Crong karakterini kabaca çizdiğim defteri ona uzattım. Prenses Eleanor, Crong'u görünce göz kamaştırıcı bir gülümsemeyle parladı, kendinden geçtiği belliydi.
"Ben... Ben bunu sevdim."
Prensesin her zamankinden daha fazla sevindiğini görünce bir spekülasyon ortaya attım.
"Görünüşe göre tüm deneyimlerinizi onunla paylaşmıyorsunuz."
Eğer tüm düşüncelerini ve sözlerini duyabilseydi, en başta rüyalar aracılığıyla gerçek ve rüya arasındaki farkları tek tek ayırt etmesine gerek kalmazdı.
"Aynı zamanda cahil. Dünyanın temel işleyişini bile kavrayamıyor."
Örneğin, başlangıçta rüyalarda koku ve mana üretmemesi, bu tür temel ama görünmez özelliklerin onun için bilinmez olduğunu gösteriyordu.
"Yaratıcılıktan da yoksun. Taklit edebilir ama yeniden icat edemez veya kendi başına yeni bir şey yaratamaz."
"Mm."
Prenses Eleanor biraz sinirlenmiş gibiydi ama ben devam ettim.

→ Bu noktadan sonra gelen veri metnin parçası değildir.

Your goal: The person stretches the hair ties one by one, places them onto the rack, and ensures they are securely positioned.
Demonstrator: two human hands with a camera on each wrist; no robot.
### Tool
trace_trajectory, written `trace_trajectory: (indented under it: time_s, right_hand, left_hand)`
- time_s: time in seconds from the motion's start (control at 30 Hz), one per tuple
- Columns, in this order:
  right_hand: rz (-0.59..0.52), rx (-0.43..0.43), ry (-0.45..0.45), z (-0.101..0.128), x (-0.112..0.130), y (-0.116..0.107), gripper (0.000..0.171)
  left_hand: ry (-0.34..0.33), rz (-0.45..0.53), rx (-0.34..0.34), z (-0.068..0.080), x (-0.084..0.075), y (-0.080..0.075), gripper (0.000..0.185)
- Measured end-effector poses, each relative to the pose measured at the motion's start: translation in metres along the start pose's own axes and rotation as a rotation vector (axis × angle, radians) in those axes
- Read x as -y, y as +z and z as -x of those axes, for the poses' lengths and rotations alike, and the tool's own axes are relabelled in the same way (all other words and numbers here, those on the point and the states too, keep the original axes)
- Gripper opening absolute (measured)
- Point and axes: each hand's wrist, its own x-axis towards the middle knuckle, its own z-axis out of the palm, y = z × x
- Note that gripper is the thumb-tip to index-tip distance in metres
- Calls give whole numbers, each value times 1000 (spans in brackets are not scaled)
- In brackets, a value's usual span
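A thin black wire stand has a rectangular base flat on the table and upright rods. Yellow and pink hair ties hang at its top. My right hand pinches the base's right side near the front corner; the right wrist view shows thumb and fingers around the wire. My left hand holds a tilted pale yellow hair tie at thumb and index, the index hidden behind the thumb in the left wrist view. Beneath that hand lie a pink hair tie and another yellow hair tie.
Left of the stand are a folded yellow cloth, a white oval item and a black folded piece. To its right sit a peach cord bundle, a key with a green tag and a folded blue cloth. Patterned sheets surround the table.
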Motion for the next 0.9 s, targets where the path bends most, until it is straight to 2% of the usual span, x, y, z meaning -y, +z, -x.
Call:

"Şu anda endişeli hissediyor olmalı. Bu yüzden kendi arzularını kolayca ortaya çıkaracaktır. Buna ne dersiniz? Eylemlerinin arkasında belirli bir amaç veya ilke görmediniz mi?"
"Mmm."
Eleanor kollarını kavuşturarak düşünmeye başladı ve düşüncelerini dikkatlice toparladıktan sonra bir gözlemini paylaştı.
"Beni taklit etmekten hoşlanıyor gibi görünüyor - Görgü kurallarına uymak, çevremdeki insanlarla konuşma şeklimi ve hatta yürüme şeklimi taklit etmek."
"..."
[Açıkça Eleanor üzerinde kontrol sahibi olmak istiyor].
Karanlık Ruhçu'nun görüşüne katılıyordum.
Ama...
Bir şeyler ters gidiyordu.
Eleanor'a sahip olmak istiyordu ama arada çok önemli bir fark var gibiydi.
Her halükarda, bir şey açıktı.
Oyunda tanıştığım Eleanor zaten ele geçirilmişti.
Şimdi tanıdığım Prenses Eleanor ile oyundaki Prenses Eleanor arasında benzerlikler vardı ama aynı zamanda keskin farklılıklar da vardı.
Eleanor'un bu konuşma tarzını tercih etmeyebileceğini düşünerek konuyu yumuşak bir şekilde başka bir yere yönlendirdim.
"Son zamanlarda uyumakta güçlük çekiyor musun?"
"Artık alıştım. Bu sayede dinlenmeden sürekli çalışabiliyorum. Belki de o kadar kötü değildir."
Diye cevap verdi ama gözlerinin altında koyu halkalar vardı. Ancak bakışlarımı fark edince, endişelenmememi istercesine güven verici bir gülümseme takındı.
"Şanslısın, değil mi? Loberne Akademisi'ne döndüğümde derslere yetişmeme gerek kalmayacak. Titiz hazırlığımla bu sefer birinci bile olabilirim!"
"......"
"Bir prenses olarak, notlarını koruyamazsan utanç verici olur, değil mi?"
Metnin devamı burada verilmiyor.